I currently have a few ( about four or five) CPU WUs that have been running for at least 12 hours. Is this normal? Most units finish within about 2 hours. These WUs are progressing and will probably finish and nothing looks abnormal about them. Others on the same machine are finishing in about the normal 2 hours.
ID: 1307 · Rating: 0 · rate: Rate + / Rate - Report as offensive     Reply Quote
entity

Send message
Joined: 7 Jul 20
Posts: 6
Credit: 6,264,619
RAC: 0
Message 1309 - Posted: 9 Aug 2021, 2:47:50 UTC - in response to Message 1307.  

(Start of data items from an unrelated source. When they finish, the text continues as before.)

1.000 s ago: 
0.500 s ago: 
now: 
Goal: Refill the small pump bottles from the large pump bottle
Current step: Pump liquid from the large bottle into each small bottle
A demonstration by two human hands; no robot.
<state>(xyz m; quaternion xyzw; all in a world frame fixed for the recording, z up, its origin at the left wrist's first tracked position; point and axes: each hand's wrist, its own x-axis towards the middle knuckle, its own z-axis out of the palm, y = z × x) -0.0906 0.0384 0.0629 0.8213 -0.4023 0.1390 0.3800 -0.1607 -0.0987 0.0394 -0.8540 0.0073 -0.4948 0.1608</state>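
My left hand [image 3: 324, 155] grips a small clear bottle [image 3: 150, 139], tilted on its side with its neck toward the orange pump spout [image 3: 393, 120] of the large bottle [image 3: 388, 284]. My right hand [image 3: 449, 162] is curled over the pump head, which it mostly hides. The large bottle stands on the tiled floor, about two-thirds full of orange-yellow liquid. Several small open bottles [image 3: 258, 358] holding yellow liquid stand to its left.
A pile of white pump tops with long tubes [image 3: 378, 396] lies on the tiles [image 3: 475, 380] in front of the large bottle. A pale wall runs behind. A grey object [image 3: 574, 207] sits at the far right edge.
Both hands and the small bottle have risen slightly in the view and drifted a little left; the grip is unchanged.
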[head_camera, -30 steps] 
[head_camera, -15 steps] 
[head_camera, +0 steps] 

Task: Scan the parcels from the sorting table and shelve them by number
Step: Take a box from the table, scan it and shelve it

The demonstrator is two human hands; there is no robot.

UPDATE: Rebooted the machine to clear any possible cache pollution issue and to sync any possible mismatch between firmware and OS kernel. After reboot almost all have returned to the normal 2 hour execution time. Have 2 that are acting strangely (not showing any CPU time in BoincTasks but progressing at .001% per second) Have been running about 7 hours.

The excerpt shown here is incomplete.